* What the task asks:
Before copying, find the line below that contains "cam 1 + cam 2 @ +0"; then return it and all later lines exactly, up to and including the final line, with no pictures.

* Given material:
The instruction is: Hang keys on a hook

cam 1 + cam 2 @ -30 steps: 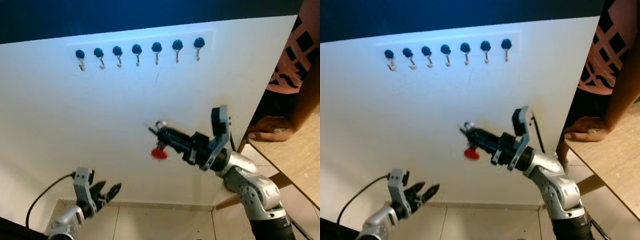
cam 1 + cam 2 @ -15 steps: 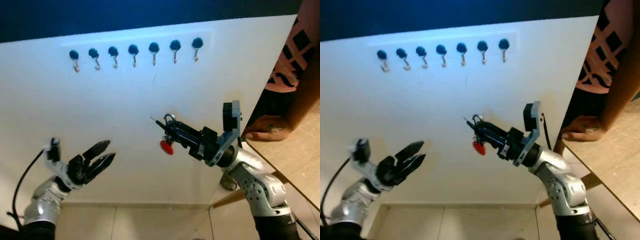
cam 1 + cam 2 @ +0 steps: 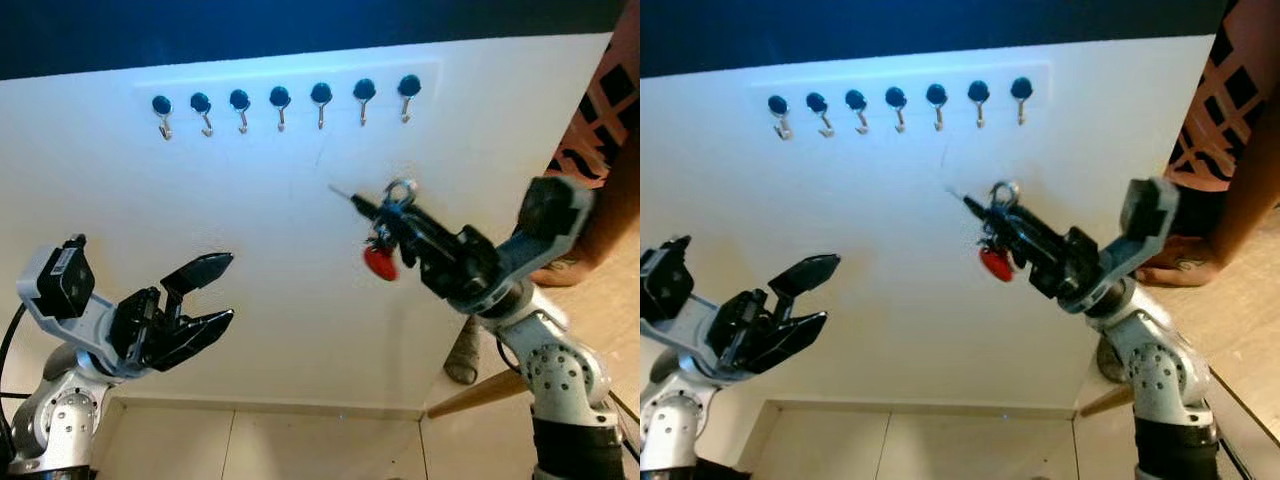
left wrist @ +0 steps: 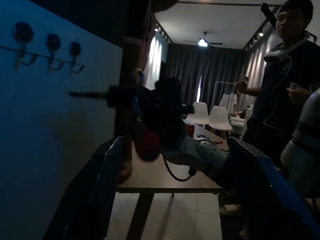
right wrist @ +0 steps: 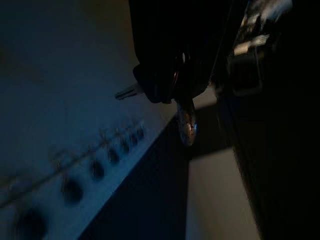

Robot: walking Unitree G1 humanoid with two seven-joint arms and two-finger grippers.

* Solution:
cam 1 + cam 2 @ +0 steps: 
left wrist @ +0 steps: 
right wrist @ +0 steps: 

Robot: walking Unitree G1 humanoid with two seven-joint arms and two-finger grippers.

The exercise contains nothing more.